REQUIRED ACTION: Reproduce precisely the lines of the listing below, starting with the line that contains "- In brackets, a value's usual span" and stopping after the line that contains "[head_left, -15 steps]"; include nothing else.

DATA PROVIDED:
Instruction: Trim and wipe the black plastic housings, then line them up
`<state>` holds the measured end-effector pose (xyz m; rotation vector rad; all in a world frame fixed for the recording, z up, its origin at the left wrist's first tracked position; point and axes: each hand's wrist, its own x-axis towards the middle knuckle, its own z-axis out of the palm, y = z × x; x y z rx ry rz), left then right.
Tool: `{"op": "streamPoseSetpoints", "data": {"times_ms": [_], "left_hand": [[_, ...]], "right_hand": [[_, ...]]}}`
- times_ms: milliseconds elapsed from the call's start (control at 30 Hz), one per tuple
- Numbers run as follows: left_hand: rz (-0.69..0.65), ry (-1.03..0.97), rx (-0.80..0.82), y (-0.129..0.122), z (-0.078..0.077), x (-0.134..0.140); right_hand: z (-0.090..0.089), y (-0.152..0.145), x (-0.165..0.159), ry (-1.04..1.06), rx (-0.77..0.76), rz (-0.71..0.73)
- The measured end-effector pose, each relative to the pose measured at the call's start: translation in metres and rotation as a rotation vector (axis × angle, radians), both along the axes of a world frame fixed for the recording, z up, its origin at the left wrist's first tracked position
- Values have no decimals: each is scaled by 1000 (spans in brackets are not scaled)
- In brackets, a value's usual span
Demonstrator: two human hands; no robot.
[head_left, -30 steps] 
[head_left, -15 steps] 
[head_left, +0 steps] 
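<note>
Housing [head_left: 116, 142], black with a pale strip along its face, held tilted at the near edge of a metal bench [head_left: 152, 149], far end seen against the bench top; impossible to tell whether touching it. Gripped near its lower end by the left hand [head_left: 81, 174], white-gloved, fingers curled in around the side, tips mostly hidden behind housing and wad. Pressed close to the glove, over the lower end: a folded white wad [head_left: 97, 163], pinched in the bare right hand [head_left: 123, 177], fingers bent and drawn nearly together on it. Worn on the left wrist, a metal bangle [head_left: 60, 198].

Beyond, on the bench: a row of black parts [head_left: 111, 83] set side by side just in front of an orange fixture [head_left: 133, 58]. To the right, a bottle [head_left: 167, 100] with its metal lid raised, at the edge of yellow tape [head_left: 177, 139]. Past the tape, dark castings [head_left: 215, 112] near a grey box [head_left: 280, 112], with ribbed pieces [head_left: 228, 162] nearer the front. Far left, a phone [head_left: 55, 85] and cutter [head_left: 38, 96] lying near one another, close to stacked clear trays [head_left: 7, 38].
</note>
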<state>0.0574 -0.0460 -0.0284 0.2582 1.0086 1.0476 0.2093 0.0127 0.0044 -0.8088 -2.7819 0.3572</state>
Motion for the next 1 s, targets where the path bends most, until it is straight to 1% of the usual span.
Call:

TASK RESULT:
- In brackets, a value's usual span
Demonstrator: two human hands; no robot.
[head_left, -30 steps] 
[head_left, -15 steps] 

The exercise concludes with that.